Dmitri Peskov, el portavoz del Kremlin advirtió semanas atrás que la incorporación de Finlandia y Suecia a la OTAN: “No traerá mayor seguridad a Europa”.

La respuesta de Putin podrá ser una guerra hibrida, ya se han producido en el pasado inmediato algunos “ataques cibernéticos” en Suecia.

Lo interesante de destacar es el fracaso de la estrategia de Putin.

Exigió que el occidente suscriba un documento retirando a la OTAN de los países exsoviéticos (los tres bálticos) y los ex países del pacto de Varsovia, por considerar un “ataque a la seguridad de Rusia”. Se habló mucho sobre la INDIVISIBILIDAD de la seguridad. Un concepto elástico que la OTAN y EE. UU., interpretan de una manera diferente a la de Putin. Hoy el tema de la indivisibilidad esta fuera de la agenda.

La guerra contra Ucrania cambió de contenido, la seguridad pasó a segundo plano, la desnazificación ocupa el primer plano.

Putin quería sacarse de encima la presencia de la OTAN. Con su actitud beligerante en Ucrania ha provocado que la OTAN, esté no solo en su patio sino en la ventana de su salón principal.
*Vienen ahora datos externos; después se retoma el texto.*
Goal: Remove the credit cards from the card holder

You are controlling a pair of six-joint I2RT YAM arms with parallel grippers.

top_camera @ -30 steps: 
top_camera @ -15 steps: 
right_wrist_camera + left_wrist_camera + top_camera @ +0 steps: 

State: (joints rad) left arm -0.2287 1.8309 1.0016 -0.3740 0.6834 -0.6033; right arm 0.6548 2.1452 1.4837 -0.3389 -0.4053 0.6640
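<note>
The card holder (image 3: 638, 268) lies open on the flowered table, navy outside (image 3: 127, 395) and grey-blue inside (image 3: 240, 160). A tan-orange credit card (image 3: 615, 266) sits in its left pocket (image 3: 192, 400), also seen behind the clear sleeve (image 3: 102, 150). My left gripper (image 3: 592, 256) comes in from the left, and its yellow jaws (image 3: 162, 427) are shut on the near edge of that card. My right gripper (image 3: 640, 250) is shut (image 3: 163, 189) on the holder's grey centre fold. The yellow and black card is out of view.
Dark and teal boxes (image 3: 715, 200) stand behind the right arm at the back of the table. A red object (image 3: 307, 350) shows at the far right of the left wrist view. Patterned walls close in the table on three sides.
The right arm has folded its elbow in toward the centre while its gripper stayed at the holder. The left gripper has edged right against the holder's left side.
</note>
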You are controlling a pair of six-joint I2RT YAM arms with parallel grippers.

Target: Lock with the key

Helsinki está a tres horas, en tren, de San Petersburgo. Y, la isla de Gotland esta llena de militares suecos.

La nueva política de seguridad de Finlandia y Suecia abre varios interrogantes: Hay dos que son principales:

1- ¿Permitirán el estacionamiento de armas nucleares?

Probablemente actúen como el resto de Escandinavia (Noruega y Dinamarca) que pertenecen a la OTAN, pero no aceptan armas nucleares en su territorio.

2- ¿Ambos países jugarán un rol más activo en las acciones cibernéticas?

Posiblemente, ambos tienen gran capacidad, pero también pueden ser víctimas. En Suecia, por ejemplo, hay dinero circulante en muy pequeña escala, todas las transacciones, incluida la compra de un café en una tienda de paso se paga digitalmente. En estas circunstancias la digitalización sueca se puede convertir en el talón de Aquiles de su defensa.

La guerra de Putin contra Ucrania ha provocado el cambio radical de la política de seguridad europea. Al contrario de la estrategia de Putin, hoy Europa resulta más entrelazada sino unida, tanto económica como militarmente./Erbol.